LAREDO, Texas – The Democrat who came close to defeating Congressman Henry Cuellar in the District 28 primary said her community benefited from her candidacy.

Jessica Cisneros, an attorney from Laredo who once worked in Cuellar’s congressional office, secured, according to unofficial results, 36,021 votes, or 48.2 percent.

Longtime incumbent Cuellar, an attorney and small businessman from Laredo, barely won re-election, unofficially secured 38,767 votes, or 51.8 percent.

Jessica Cisneros

The result was much closer than many political pundits predicted, particularly at the start of the race.

“This campaign from the very beginning was always about uplifting the stories of our border community,” Cisneros said.

In a video message to supporters the day after her defeat, Cisneros said it was an easy decision for her to run in the CD 28 primary.

“The decision to run was easy because I still saw so many families that were suffering from the challenges I faced when growing up. The high poverty rates, the inhumane immigration laws, the fact that there are still so many people who do not have healthcare and that there are so many who have lost family members because they cannot afford care,” she said.

Cisneros said no one could have foreseen how big a campaign operation she ending up mounting.

“I am so proud because this super scrappy South Texas team showed that when you invest and believe in this community, when you give us the resources and the mentorship, we will always rise up to the challenge. Last night was testament to that. We exceeded all expectations,” Cisneros said.

“We forced him (Cuellar) to spend over $2 million of his war chest and to work for his job. And we moved him on a number of issues, from impeachment to the minimum wage. And we raised more money than any primary challenger to an incumbent in recent history. And we built a movement that spans our district, the state and the country. We built an incredibly strong organizing operation.”

Cisneros said her campaign should not be judged on who won or lost.

“This victory was always going to be measured by teaching ourselves the skills to organize, by teaching ourselves and investing in ourselves to be able to have the tools to step up and uplift our community. We were able to accomplish that.”

Despite outspending Cuellar with millions of dollars from outside District 28, Cisneros said “the establishment machine and corporate money” went to her opponent.

“They saw the hope that was starting to brew here in South Texas. The U.S. Chamber of Commerce, the Koch network and others poured money into this last minute effort.”

She said that money was used to run “desperate and false negative” advertisements against her. “Obviously the boss system, the patrón system in South Texas run into full effect. But, I think we showed what is possible when our community rallied behind ourselves.”

Cisneros said that going forward, her community must not be afraid of trying to unseat entrenched incumbents.

“The biggest thing holding us back from pursuing change is the use of fear by the status quo. The fear of change and the fear of the future. The only way we can defeat fear is with courage and determination and that, as the richest country in the world, we all deserve to thrive,” Cisneros said.

“I have always said, from the beginning, our values down here in South Texas are hardworking familia. And when you give us the opportunity, we always rise up to the challenge. And that I what this campaign has been about, fighting for that opportunity.”

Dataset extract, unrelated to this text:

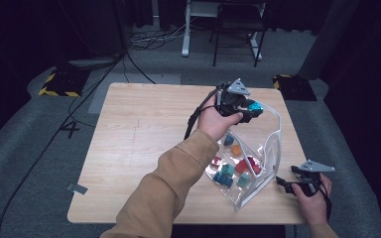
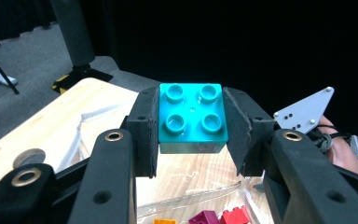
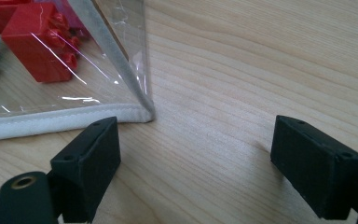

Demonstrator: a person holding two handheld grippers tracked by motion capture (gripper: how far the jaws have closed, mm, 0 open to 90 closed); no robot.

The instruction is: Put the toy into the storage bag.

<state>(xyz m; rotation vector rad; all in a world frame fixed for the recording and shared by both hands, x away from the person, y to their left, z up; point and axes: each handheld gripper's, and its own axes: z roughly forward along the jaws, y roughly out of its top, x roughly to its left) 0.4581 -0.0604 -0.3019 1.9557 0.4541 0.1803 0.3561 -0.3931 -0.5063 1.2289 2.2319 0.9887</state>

Cisneros said she and her legions of supporters are educating the community to demand more than the status quo.

“The fact that we were able to get within three or four points just shows there are so many people out there that share the same idea and beliefs that we do, that we do deserve better.”

Cisneros said the way South Texas is being depicted at the national level is inaccurate.

She said she would “keep fighting to create a more progressive and accountable Democratic Party this year and obviously work to turn Texas blue up and down the ticket in November.”

Cisneros added:

“This fight was an opportunity to prove that a brown girl from the border, with her full community behind her, can take on the machine and bring hope to South Texas. We accomplished that. And we are going to keep fighting, we are going to keep organizing and we are going to make sure we are shining a positive, bright spotlight on the injustices of our community.”

Editor’s Note: The main image accompanying the above story shows Jessica Cisneros with some of her supporters.